From the line that contains "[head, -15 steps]" to the final line of the entries below, write out every line exactly as it appears, and nothing else.

**The records**
━━━━━━━━━━

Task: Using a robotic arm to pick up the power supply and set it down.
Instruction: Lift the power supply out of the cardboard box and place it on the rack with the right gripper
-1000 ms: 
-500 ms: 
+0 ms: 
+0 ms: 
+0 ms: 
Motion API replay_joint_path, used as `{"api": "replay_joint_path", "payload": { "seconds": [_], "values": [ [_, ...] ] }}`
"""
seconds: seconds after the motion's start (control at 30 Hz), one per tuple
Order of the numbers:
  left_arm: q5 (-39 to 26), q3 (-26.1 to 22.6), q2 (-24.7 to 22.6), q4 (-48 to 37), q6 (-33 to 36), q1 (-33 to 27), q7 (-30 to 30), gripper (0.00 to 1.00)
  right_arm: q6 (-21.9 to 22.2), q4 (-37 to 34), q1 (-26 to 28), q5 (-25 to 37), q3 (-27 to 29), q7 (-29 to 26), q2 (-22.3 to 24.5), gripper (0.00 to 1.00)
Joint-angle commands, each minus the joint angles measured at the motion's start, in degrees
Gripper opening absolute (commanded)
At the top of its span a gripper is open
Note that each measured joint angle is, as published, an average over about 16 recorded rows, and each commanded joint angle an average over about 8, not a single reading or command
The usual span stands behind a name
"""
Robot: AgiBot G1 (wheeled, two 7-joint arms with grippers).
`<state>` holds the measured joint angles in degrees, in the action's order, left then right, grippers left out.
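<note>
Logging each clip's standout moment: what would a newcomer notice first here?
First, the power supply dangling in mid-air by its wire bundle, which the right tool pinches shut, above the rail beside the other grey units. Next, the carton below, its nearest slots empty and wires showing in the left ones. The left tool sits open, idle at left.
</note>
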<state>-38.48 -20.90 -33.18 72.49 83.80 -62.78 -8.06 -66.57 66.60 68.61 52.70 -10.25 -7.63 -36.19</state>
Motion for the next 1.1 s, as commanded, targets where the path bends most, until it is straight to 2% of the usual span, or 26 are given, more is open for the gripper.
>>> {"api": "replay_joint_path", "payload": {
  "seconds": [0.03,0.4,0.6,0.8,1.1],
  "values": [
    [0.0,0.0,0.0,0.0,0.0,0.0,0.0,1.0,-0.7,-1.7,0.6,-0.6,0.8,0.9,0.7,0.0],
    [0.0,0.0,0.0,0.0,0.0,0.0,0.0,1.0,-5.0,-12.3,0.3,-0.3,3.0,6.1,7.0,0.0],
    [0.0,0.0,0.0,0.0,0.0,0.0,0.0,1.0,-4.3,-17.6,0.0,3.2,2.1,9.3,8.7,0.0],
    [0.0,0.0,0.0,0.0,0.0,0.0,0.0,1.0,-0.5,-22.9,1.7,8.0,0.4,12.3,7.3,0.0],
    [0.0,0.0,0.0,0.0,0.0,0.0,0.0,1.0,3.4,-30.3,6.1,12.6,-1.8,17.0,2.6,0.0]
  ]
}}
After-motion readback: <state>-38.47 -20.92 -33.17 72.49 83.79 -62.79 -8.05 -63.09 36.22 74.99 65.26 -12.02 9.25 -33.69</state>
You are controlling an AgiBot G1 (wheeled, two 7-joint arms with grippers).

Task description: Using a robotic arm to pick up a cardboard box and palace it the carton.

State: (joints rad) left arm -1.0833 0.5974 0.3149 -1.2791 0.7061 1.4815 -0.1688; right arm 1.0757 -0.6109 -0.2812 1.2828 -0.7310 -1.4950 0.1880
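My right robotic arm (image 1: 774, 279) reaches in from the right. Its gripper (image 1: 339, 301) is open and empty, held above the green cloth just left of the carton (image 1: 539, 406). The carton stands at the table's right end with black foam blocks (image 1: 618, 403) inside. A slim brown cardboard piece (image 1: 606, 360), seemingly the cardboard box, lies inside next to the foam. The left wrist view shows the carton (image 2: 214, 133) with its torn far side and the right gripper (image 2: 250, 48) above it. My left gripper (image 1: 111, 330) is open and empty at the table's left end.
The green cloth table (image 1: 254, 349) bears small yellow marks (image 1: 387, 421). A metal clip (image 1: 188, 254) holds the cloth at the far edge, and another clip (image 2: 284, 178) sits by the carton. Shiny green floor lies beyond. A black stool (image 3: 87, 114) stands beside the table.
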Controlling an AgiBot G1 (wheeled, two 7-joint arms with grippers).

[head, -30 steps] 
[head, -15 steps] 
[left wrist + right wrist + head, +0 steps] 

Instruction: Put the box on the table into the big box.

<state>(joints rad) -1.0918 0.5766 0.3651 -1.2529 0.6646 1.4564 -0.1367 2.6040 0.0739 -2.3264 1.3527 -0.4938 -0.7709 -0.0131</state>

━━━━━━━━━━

**Output of the exercise**
[head, -15 steps] 
[left wrist + right wrist + head, +0 steps] 

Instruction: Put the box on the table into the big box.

<state>(joints rad) -1.0918 0.5766 0.3651 -1.2529 0.6646 1.4564 -0.1367 2.6040 0.0739 -2.3264 1.3527 -0.4938 -0.7709 -0.0131</state>

None of the exercise remains to be done.